# [Aim of the exercise]
Down to the last line, the material below should be reproduced exactly.

:: Listed entries ::

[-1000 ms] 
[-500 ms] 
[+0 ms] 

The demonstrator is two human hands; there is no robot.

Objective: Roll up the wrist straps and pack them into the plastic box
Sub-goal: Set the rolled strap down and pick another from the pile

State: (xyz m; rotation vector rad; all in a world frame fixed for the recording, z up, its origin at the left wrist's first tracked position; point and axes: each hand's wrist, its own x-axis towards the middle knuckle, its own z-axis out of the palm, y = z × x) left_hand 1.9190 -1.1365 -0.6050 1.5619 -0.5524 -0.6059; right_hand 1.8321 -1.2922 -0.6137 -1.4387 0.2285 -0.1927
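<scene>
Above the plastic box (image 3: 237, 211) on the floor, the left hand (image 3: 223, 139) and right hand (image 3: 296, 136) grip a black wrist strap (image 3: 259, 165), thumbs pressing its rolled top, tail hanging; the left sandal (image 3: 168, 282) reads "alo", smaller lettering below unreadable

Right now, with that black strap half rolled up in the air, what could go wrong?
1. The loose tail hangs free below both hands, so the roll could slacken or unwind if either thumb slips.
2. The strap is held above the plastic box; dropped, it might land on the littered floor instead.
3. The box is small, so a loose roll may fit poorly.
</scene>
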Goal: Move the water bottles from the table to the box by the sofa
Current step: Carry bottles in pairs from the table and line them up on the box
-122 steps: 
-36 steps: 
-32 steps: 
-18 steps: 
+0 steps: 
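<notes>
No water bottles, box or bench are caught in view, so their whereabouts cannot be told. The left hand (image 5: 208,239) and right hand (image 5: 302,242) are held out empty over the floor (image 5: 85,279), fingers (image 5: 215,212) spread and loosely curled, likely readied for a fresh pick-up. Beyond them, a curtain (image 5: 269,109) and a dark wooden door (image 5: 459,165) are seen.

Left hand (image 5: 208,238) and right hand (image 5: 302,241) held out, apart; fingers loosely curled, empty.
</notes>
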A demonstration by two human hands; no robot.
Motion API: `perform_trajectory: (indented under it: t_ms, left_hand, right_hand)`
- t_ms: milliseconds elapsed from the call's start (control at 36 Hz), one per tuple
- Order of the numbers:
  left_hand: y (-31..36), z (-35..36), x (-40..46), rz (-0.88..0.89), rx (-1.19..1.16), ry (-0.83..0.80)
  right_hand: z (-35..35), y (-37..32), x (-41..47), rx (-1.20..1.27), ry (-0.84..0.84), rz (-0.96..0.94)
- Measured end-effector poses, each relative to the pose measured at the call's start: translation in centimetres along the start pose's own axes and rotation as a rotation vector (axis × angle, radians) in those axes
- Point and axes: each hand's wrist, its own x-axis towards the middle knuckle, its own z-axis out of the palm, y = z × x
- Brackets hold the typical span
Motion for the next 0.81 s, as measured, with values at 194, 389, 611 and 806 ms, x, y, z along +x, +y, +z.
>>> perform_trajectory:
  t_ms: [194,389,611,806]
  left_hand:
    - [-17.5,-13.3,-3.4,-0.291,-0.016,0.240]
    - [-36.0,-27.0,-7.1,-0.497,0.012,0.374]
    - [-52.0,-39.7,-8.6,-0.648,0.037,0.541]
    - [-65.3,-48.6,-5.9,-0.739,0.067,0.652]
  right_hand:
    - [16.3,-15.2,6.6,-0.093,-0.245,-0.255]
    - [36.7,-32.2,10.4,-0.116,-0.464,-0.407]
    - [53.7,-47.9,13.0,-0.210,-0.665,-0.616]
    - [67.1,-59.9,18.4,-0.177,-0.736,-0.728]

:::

# [Response area]
[-1000 ms] 
[-500 ms] 
[+0 ms] 

The demonstrator is two human hands; there is no robot.

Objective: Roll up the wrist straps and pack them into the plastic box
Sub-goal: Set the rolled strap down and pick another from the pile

State: (xyz m; rotation vector rad; all in a world frame fixed for the recording, z up, its origin at the left wrist's first tracked position; point and axes: each hand's wrist, its own x-axis towards the middle knuckle, its own z-axis out of the palm, y = z × x) left_hand 1.9190 -1.1365 -0.6050 1.5619 -0.5524 -0.6059; right_hand 1.8321 -1.2922 -0.6137 -1.4387 0.2285 -0.1927
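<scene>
Above the plastic box (image 3: 237, 211) on the floor, the left hand (image 3: 223, 139) and right hand (image 3: 296, 136) grip a black wrist strap (image 3: 259, 165), thumbs pressing its rolled top, tail hanging; the left sandal (image 3: 168, 282) reads "alo", smaller lettering below unreadable

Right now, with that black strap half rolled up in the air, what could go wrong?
1. The loose tail hangs free below both hands, so the roll could slacken or unwind if either thumb slips.
2. The strap is held above the plastic box; dropped, it might land on the littered floor instead.
3. The box is small, so a loose roll may fit poorly.
</scene>
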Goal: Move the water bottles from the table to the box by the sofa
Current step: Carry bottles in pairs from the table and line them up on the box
-122 steps: 
-36 steps: 
-32 steps: 
-18 steps: 
+0 steps: 
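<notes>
No water bottles, box or bench are caught in view, so their whereabouts cannot be told. The left hand (image 5: 208,239) and right hand (image 5: 302,242) are held out empty over the floor (image 5: 85,279), fingers (image 5: 215,212) spread and loosely curled, likely readied for a fresh pick-up. Beyond them, a curtain (image 5: 269,109) and a dark wooden door (image 5: 459,165) are seen.

Left hand (image 5: 208,238) and right hand (image 5: 302,241) held out, apart; fingers loosely curled, empty.
</notes>
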A demonstration by two human hands; no robot.
Motion API: `perform_trajectory: (indented under it: t_ms, left_hand, right_hand)`
- t_ms: milliseconds elapsed from the call's start (control at 36 Hz), one per tuple
- Order of the numbers:
  left_hand: y (-31..36), z (-35..36), x (-40..46), rz (-0.88..0.89), rx (-1.19..1.16), ry (-0.83..0.80)
  right_hand: z (-35..35), y (-37..32), x (-41..47), rx (-1.20..1.27), ry (-0.84..0.84), rz (-0.96..0.94)
- Measured end-effector poses, each relative to the pose measured at the call's start: translation in centimetres along the start pose's own axes and rotation as a rotation vector (axis × angle, radians) in those axes
- Point and axes: each hand's wrist, its own x-axis towards the middle knuckle, its own z-axis out of the palm, y = z × x
- Brackets hold the typical span
Motion for the next 0.81 s, as measured, with values at 194, 389, 611 and 806 ms, x, y, z along +x, +y, +z.
>>> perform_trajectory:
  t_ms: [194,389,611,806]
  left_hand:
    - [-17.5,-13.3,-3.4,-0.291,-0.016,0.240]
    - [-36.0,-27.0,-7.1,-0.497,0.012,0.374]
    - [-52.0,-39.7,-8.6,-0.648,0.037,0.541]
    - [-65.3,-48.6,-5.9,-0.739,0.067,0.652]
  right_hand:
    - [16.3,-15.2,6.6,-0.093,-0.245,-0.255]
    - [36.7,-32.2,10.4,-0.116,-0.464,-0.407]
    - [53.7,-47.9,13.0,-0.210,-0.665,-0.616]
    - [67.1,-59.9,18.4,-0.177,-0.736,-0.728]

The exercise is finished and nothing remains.